Счастливый и гордый успешным дебютом возвращаюсь в Москву. И тут же меня вызывает на ковер разъяренный Кузовкин:
— Ты чего написал?! Я тебе за это выговор или вообще выгоню к чертовой матери!
Стою, хлопая глазами:
— В чем дело?
— Вот, читай! — Николай Васильевич бросает на стол свежий номер «Известий». На первой полосе — статья собкора газеты Владимира Комова про совхоз «Арженка»: хозяйство нерентабельное, приносит большие убытки. Охмурил меня директор-купец! Навешал лапшу на уши...
Пришлось Кузовкину отправлять телеграммы шестистам подписчикам Фотохроники ТАСС — редакциям областных и районных газет, чтобы фоторепортаж не публиковали, а я получил урок: нельзя писать текстовку со слов одного человека, нужно обязательно проверять информацию у другого источника.
Угрозу выгнать Кузовкин не выполнил. Более того, вскоре за мной были закреплены Воскресенский химический и Новолипецкий металлургический комбинаты, гуманитарные факультеты МГУ, Университет дружбы народов имени Патриса Лумумбы, Музыкальный театр имени Станиславского и Немировича-Данченко и Малый театр. Это сейчас фотокорреспонденты приедут, сделают пару кадров и — в редакцию.
А мы на своих объектах жили. Я дружил с инженерами и рабочими, преподавателями и студентами. Великие старики Малого театра, где не пропускал ни одной премьеры, сидел на репетициях, приглашали меня на дачные междусобойчики и в Сандуновские бани. Понятно, приезжал на такие встречи без камеры, хотя современные папарацци меня вряд ли поймут...

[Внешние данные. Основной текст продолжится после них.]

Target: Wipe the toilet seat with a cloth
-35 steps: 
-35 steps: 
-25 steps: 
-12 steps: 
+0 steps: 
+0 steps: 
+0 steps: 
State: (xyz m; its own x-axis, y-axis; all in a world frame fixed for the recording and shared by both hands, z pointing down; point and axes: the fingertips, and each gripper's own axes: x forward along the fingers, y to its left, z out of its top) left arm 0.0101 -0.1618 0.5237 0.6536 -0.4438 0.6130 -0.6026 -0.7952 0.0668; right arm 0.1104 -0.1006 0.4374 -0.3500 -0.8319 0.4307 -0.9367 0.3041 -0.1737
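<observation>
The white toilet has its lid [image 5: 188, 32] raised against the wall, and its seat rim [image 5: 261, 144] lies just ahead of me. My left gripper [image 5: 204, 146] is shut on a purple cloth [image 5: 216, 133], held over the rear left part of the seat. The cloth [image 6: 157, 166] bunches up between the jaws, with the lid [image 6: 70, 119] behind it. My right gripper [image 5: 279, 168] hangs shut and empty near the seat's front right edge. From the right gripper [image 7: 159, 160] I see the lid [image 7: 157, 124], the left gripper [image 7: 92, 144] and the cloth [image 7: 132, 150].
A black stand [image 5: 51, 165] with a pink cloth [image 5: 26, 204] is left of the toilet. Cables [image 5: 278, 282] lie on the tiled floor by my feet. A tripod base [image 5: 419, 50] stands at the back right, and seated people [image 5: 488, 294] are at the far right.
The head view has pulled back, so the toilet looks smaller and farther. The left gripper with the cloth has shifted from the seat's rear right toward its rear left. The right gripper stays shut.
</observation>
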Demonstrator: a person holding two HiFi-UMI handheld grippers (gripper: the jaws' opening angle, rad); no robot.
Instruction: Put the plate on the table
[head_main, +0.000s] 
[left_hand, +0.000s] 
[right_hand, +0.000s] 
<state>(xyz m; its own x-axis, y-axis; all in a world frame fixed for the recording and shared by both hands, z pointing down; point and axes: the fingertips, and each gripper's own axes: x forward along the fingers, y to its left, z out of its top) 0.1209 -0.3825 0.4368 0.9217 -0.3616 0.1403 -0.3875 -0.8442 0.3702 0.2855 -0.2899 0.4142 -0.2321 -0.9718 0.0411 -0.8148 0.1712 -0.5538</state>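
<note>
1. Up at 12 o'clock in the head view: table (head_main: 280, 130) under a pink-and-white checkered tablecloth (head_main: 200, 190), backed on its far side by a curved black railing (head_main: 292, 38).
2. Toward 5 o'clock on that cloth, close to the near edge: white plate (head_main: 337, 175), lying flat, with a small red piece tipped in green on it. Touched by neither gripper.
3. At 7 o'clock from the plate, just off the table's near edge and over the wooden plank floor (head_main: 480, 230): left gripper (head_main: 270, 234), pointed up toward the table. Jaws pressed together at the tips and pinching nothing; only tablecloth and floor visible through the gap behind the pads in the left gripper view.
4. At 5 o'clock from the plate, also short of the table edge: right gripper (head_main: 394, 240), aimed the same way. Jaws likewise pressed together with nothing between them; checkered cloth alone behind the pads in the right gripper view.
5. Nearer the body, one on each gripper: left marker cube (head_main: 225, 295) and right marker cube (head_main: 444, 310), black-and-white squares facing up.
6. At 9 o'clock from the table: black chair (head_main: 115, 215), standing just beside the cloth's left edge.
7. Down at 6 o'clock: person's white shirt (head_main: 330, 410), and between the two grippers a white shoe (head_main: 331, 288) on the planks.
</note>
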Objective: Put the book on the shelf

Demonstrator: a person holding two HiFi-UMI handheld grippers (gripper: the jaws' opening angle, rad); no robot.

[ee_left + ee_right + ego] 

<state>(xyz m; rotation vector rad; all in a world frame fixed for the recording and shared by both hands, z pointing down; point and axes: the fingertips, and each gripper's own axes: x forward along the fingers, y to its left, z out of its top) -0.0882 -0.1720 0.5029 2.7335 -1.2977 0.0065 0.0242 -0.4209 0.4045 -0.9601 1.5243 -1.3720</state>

За несколько лет работы в Фотохронике ТАСС объездил всю страну: высаживался на льдину станции СП-12, дрейфовавшей в ста километрах от Северного полюса, десантировался с морской пехотой в Балтийске, ходил с рыбаками на промысел на Камчатке и Дальнем Востоке. Побывал в Европе, Японии, Восточной Африке — и отовсюду привозил интересные фоторепортажи. И вдруг в моей судьбе происходит резкий поворот...
За космос в Фотохронике ТАСС отвечал Валентин Черединцев, служивший во время войны фронтовым почтальоном. Он пропадал в Звездном с утра до ночи. Не доверяя никому, сам проявлял пленки, сам печатал фотографии, сам привозил их в редакцию в конвертах с сургучными печатями и хранил в личном сейфе с единственным ключом. И в конце концов на почве секретности помутился рассудком.
Руководству Фотохроники позвонили из КГБ: «Что там с вашим Черединцевым творится? Только что от него странный звонок был: «Никого в моей смерти не вините, ухожу из жизни добровольно». Я и еще двое ребят рванули к Валентину домой. Слава богу, успели вовремя. В Боткинской больнице он скоро пришел в себя. Позвонил руководству: «Больше в Звездном работать не буду. А ключи от сейфа отдам только Мусаэльяну. Лично в руки».